=== Section Start ===

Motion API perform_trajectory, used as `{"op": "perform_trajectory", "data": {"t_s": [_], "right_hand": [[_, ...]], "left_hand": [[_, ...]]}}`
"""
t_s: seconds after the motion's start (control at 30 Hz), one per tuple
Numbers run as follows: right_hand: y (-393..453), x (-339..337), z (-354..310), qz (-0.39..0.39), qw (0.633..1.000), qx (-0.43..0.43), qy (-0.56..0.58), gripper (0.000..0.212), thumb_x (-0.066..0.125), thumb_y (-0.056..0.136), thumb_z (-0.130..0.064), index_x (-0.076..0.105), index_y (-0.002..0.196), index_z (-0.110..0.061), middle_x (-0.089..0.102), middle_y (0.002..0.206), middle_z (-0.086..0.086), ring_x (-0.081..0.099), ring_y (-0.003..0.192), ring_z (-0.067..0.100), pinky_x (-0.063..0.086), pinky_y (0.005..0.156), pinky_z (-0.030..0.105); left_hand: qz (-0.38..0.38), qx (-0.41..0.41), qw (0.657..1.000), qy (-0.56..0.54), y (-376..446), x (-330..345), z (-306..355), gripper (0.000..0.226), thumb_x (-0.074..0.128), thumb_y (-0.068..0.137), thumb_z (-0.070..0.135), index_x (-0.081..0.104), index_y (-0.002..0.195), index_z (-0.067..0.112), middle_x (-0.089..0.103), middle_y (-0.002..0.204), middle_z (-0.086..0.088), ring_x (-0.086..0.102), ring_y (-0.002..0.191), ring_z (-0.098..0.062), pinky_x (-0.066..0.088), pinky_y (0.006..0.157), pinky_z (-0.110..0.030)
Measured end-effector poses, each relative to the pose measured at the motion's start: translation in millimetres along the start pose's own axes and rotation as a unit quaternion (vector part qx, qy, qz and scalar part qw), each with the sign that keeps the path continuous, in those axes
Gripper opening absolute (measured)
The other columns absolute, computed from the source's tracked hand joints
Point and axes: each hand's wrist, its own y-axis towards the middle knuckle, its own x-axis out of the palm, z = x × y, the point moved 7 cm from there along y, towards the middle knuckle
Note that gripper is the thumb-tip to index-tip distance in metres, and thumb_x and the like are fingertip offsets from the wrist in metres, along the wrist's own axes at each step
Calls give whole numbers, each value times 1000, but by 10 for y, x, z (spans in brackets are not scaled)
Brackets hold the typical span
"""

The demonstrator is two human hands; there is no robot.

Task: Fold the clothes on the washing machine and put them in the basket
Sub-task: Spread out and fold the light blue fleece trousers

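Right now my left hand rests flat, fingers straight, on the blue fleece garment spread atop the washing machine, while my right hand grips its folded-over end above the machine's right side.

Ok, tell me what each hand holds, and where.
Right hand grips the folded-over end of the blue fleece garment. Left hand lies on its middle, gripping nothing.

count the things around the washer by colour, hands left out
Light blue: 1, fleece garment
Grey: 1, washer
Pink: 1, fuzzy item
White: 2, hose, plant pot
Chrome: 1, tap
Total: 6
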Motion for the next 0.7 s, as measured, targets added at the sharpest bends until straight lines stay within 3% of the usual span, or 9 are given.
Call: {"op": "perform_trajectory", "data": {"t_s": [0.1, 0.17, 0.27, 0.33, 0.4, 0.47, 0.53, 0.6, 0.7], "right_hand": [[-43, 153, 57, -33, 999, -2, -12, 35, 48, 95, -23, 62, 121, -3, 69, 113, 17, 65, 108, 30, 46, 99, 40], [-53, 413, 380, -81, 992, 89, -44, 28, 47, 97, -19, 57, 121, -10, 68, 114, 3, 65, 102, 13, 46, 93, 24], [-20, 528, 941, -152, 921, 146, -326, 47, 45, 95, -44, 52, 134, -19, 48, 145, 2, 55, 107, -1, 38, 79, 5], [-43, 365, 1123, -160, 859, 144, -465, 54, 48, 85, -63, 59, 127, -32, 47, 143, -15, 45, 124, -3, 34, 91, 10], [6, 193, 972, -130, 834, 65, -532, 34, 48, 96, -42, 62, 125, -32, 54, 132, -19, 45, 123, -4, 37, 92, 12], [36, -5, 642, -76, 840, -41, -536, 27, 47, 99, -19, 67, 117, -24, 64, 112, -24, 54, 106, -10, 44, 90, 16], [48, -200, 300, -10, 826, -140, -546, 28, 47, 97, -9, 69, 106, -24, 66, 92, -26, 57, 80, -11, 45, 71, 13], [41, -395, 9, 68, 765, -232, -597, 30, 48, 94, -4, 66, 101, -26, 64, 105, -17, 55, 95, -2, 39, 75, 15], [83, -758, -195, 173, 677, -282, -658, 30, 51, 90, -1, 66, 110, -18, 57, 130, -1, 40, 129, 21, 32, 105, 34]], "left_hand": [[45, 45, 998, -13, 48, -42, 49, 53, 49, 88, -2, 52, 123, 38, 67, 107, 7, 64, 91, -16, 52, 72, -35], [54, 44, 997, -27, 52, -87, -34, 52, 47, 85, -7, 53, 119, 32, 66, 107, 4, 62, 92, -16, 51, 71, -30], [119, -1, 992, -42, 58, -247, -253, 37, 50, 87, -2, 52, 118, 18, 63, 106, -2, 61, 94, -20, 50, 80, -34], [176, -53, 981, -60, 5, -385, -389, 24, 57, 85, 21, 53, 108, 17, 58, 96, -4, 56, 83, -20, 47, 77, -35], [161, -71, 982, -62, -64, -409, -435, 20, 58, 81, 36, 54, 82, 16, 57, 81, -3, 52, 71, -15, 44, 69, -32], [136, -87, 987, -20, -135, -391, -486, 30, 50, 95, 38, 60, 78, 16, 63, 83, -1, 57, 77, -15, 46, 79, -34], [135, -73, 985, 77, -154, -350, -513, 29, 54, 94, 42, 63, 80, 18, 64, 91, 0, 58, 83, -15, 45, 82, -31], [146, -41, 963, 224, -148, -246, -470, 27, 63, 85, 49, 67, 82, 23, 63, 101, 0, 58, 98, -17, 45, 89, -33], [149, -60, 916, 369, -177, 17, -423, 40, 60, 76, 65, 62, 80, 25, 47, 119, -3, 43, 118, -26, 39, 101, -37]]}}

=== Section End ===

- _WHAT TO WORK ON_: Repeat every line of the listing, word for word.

- _THE COMPLETED TASK_:
Motion API perform_trajectory, used as `{"op": "perform_trajectory", "data": {"t_s": [_], "right_hand": [[_, ...]], "left_hand": [[_, ...]]}}`
"""
t_s: seconds after the motion's start (control at 30 Hz), one per tuple
Numbers run as follows: right_hand: y (-393..453), x (-339..337), z (-354..310), qz (-0.39..0.39), qw (0.633..1.000), qx (-0.43..0.43), qy (-0.56..0.58), gripper (0.000..0.212), thumb_x (-0.066..0.125), thumb_y (-0.056..0.136), thumb_z (-0.130..0.064), index_x (-0.076..0.105), index_y (-0.002..0.196), index_z (-0.110..0.061), middle_x (-0.089..0.102), middle_y (0.002..0.206), middle_z (-0.086..0.086), ring_x (-0.081..0.099), ring_y (-0.003..0.192), ring_z (-0.067..0.100), pinky_x (-0.063..0.086), pinky_y (0.005..0.156), pinky_z (-0.030..0.105); left_hand: qz (-0.38..0.38), qx (-0.41..0.41), qw (0.657..1.000), qy (-0.56..0.54), y (-376..446), x (-330..345), z (-306..355), gripper (0.000..0.226), thumb_x (-0.074..0.128), thumb_y (-0.068..0.137), thumb_z (-0.070..0.135), index_x (-0.081..0.104), index_y (-0.002..0.195), index_z (-0.067..0.112), middle_x (-0.089..0.103), middle_y (-0.002..0.204), middle_z (-0.086..0.088), ring_x (-0.086..0.102), ring_y (-0.002..0.191), ring_z (-0.098..0.062), pinky_x (-0.066..0.088), pinky_y (0.006..0.157), pinky_z (-0.110..0.030)
Measured end-effector poses, each relative to the pose measured at the motion's start: translation in millimetres along the start pose's own axes and rotation as a unit quaternion (vector part qx, qy, qz and scalar part qw), each with the sign that keeps the path continuous, in those axes
Gripper opening absolute (measured)
The other columns absolute, computed from the source's tracked hand joints
Point and axes: each hand's wrist, its own y-axis towards the middle knuckle, its own x-axis out of the palm, z = x × y, the point moved 7 cm from there along y, towards the middle knuckle
Note that gripper is the thumb-tip to index-tip distance in metres, and thumb_x and the like are fingertip offsets from the wrist in metres, along the wrist's own axes at each step
Calls give whole numbers, each value times 1000, but by 10 for y, x, z (spans in brackets are not scaled)
Brackets hold the typical span
"""

The demonstrator is two human hands; there is no robot.

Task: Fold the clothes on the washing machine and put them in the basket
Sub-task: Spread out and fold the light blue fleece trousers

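Right now my left hand rests flat, fingers straight, on the blue fleece garment spread atop the washing machine, while my right hand grips its folded-over end above the machine's right side.

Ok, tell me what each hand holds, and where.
Right hand grips the folded-over end of the blue fleece garment. Left hand lies on its middle, gripping nothing.

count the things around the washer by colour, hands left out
Light blue: 1, fleece garment
Grey: 1, washer
Pink: 1, fuzzy item
White: 2, hose, plant pot
Chrome: 1, tap
Total: 6
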Motion for the next 0.7 s, as measured, targets added at the sharpest bends until straight lines stay within 3% of the usual span, or 9 are given.
Call: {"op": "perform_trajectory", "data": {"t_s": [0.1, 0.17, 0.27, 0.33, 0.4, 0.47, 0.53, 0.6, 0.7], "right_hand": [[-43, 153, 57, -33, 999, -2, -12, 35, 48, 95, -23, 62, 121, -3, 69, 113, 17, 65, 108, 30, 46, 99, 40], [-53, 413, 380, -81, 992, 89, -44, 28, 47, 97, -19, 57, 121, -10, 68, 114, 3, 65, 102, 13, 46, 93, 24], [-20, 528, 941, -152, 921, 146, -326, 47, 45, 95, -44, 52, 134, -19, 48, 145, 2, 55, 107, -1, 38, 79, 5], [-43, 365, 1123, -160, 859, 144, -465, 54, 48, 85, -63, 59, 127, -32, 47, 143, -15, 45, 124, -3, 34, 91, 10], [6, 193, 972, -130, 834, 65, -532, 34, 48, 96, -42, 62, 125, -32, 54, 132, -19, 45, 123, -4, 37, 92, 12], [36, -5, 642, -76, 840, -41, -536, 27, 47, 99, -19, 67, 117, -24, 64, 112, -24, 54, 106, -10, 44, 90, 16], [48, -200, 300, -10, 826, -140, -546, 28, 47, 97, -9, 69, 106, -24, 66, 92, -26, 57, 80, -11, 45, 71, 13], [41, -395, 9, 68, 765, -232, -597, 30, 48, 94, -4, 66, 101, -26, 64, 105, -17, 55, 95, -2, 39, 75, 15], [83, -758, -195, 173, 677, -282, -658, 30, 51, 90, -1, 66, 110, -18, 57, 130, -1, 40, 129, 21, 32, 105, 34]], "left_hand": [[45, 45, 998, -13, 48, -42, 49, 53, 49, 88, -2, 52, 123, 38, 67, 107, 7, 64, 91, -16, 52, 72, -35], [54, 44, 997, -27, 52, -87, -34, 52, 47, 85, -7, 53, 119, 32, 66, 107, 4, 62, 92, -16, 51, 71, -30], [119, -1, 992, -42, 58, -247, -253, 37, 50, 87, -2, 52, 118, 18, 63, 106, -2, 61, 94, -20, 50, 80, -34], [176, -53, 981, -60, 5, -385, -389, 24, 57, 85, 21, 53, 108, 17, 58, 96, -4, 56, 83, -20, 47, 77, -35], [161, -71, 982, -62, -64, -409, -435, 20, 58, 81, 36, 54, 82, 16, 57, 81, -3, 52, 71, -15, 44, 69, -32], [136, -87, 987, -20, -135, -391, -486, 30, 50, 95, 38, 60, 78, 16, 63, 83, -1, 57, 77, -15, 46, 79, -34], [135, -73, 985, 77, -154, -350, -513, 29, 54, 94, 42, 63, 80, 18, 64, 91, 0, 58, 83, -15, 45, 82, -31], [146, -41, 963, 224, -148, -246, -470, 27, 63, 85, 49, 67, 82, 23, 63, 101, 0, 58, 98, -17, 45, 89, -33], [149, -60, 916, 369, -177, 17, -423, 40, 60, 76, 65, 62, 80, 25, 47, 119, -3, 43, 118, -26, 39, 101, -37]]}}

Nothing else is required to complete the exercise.